J Chem Phys. 2017 Feb 28;146(8):084113. doi: 10.1063/1.4974929.
Projection-based embedding provides a simple and numerically robust framework for multiscale wavefunction-in-density-functional-theory (WF-in-DFT) calculations. The approach works well when the approximate DFT is sufficiently accurate to describe the energetics of the low-level subsystem and the coupling between subsystems. It is also necessary that the low-level DFT produces a qualitatively reasonable description of the total density, and in this work, we study model systems where delocalization error prevents this from being the case. We find substantial errors in embedding calculations on open-shell doublet systems in which self-interaction errors cause spurious delocalization of the singly occupied orbital. We propose a solution to this error by evaluating the DFT energy using a more accurate self-consistent density, such as that of Hartree-Fock (HF) theory. These so-called WF-in-(HF-DFT) calculations show excellent convergence towards full-system wavefunction calculations.
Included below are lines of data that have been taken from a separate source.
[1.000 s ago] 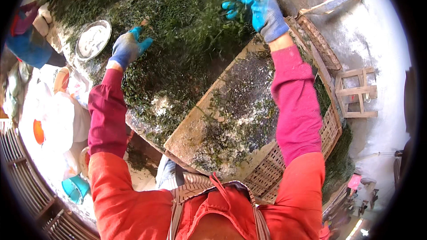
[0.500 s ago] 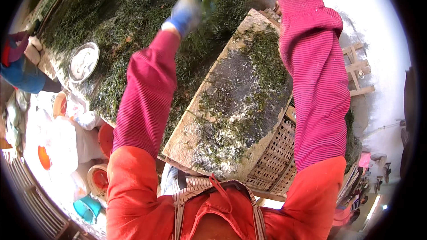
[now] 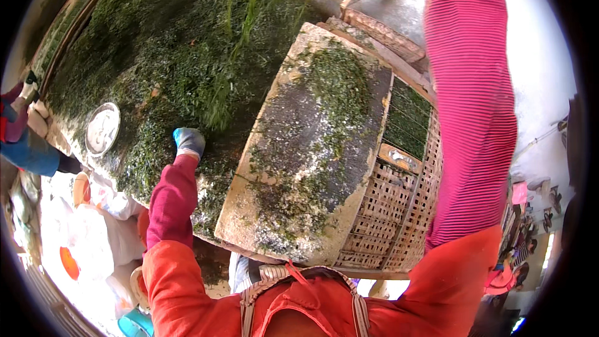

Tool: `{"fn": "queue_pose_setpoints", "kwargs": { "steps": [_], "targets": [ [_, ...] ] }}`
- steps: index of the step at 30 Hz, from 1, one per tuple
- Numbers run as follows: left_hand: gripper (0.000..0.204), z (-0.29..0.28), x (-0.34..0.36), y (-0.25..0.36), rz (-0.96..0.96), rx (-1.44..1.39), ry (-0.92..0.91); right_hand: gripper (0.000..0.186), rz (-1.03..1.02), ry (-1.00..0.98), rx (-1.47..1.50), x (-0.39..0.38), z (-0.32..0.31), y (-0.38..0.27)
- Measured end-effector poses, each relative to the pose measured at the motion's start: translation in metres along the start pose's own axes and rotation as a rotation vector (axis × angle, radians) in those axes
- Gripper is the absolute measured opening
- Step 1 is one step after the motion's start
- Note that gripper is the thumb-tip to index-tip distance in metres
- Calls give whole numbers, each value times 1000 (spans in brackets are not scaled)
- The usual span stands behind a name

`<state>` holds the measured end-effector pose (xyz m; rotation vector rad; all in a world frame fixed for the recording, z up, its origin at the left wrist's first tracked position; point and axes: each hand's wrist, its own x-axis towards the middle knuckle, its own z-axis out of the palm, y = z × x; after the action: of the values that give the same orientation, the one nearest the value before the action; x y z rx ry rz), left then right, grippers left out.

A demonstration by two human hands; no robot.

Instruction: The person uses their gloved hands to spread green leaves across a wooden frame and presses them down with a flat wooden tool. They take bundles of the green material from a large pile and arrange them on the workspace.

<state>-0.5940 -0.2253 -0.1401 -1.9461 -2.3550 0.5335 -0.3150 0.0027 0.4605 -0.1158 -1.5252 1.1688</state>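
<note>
My left hand (image 3: 189,141), in a blue and grey glove, rests at the near edge of a large heap of dark green stringy plant matter (image 3: 156,50). Its fingers point down and are mostly hidden, so their grip cannot be told. My right arm reaches up past the top edge, and that hand is out of view. Long green strands (image 3: 249,12) dangle from the top of the picture over the heap. Before me lies a stone-edged slab (image 3: 299,131) with a dark surface, scattered with green bits and white grains.
A round metal bowl (image 3: 103,129) holding something whitish stands on the heap's left. Right of the slab is a woven slatted rack (image 3: 380,212), with a green-filled frame (image 3: 407,118) beyond. White sacks (image 3: 103,243) stand lower left. Another person's blue clothing (image 3: 31,150) shows at far left.
My left hand has come back toward me and down to the left. My right arm has stretched farther up and right, its wrist leaving view. Long strands now hang over the heap.
</note>
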Motion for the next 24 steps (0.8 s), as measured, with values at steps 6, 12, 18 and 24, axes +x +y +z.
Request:
{"fn": "queue_pose_setpoints", "kwargs": {
  "steps": [6, 12, 18, 24],
  "targets": [
    [75, -203, -73, 69, 608, -619, 412, 30, -140, -382, -386, -98, -41, -68],
    [97, -244, -159, 184, 1004, -3031, -655, 42, 1012, -390, 22, -411, -44, -38],
    [42, -206, -177, 278, 655, -2760, -668, 31, 1111, 349, 235, -636, -85, -28],
    [33, -221, -56, 283, 713, -2655, -741, 31, 1094, 339, 16, -615, -236, -65]
  ]
}}
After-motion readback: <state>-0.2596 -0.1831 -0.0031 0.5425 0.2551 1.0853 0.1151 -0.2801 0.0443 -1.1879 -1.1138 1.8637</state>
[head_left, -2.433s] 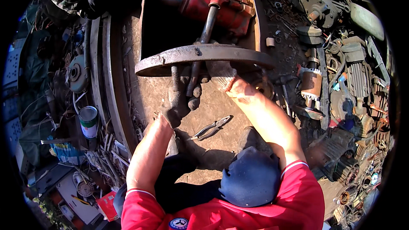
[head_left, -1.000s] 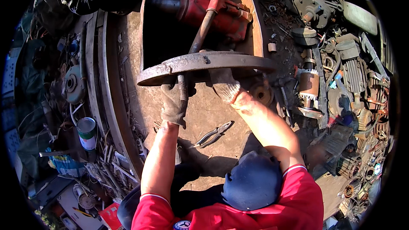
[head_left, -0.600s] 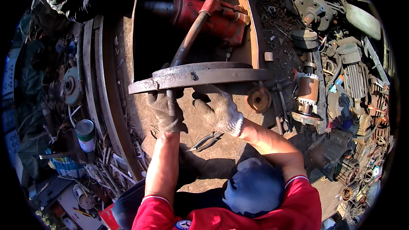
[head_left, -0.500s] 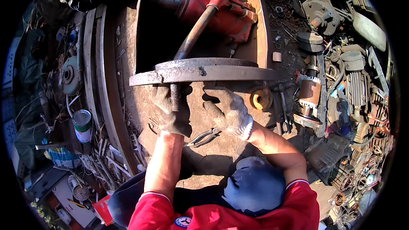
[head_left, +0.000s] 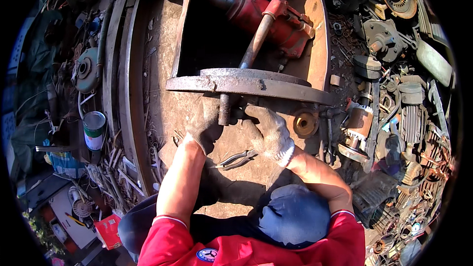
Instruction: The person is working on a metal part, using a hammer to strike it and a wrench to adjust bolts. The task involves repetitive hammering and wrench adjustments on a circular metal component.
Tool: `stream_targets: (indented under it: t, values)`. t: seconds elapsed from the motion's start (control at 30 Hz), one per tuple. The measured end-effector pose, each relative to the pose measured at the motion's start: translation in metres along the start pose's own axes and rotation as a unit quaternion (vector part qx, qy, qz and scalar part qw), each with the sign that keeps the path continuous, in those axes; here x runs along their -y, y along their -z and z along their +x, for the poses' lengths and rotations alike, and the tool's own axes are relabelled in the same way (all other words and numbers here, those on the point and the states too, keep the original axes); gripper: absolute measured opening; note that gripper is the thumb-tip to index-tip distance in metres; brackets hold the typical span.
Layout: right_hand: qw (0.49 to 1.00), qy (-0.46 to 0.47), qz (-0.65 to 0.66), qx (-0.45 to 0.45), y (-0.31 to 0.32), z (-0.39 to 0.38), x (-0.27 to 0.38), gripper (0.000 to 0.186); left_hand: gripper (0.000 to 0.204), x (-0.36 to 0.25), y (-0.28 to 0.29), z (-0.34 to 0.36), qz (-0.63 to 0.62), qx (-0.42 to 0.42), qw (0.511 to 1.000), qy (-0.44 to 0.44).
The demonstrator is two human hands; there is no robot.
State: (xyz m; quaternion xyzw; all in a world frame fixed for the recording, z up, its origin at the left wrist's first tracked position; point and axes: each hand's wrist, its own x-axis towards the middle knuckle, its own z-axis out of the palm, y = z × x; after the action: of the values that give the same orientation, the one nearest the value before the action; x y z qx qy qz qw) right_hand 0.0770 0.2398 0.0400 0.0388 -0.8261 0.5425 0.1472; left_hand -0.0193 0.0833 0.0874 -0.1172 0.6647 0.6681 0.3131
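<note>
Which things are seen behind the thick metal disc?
A red metal device with a rod, between metal walls. The disc covers the rod's lower part; the dark interior is unclear.

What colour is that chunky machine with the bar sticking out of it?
The machine is mostly red; the head view shows it best.

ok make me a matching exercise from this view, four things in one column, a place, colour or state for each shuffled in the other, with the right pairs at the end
1. pliers
2. stud
3. can
4. right hand

A. threaded, poking out from the disc
B. gloved, right of the stud
C. green and white
D. lying on the ground

Right pairs: 1-D, 2-A, 3-C, 4-B
</note>
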Motion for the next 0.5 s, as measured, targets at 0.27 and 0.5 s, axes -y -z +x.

基于投影的嵌入为多尺度波函数密度泛函理论 (WF-in-DFT) 计算提供了一个简单且数值稳健的框架。当近似密度泛函理论足够准确地描述低水平子系统的能量和子系统之间的耦合时,该方法效果很好。低水平 DFT 也必须对总密度进行定性合理的描述,在这项工作中,我们研究了模型系统,其中离域误差阻止了这种情况的发生。我们在开壳双自由基体系的嵌入计算中发现了大量误差,其中自相互作用误差导致单占据轨道的虚假离域。我们通过使用更准确的自洽密度(例如 Hartree-Fock (HF) 理论的密度)来评估 DFT 能量来解决此错误。这些所谓的 WF-in-(HF-DFT) 计算显示出与全系统波函数计算非常好的收敛性。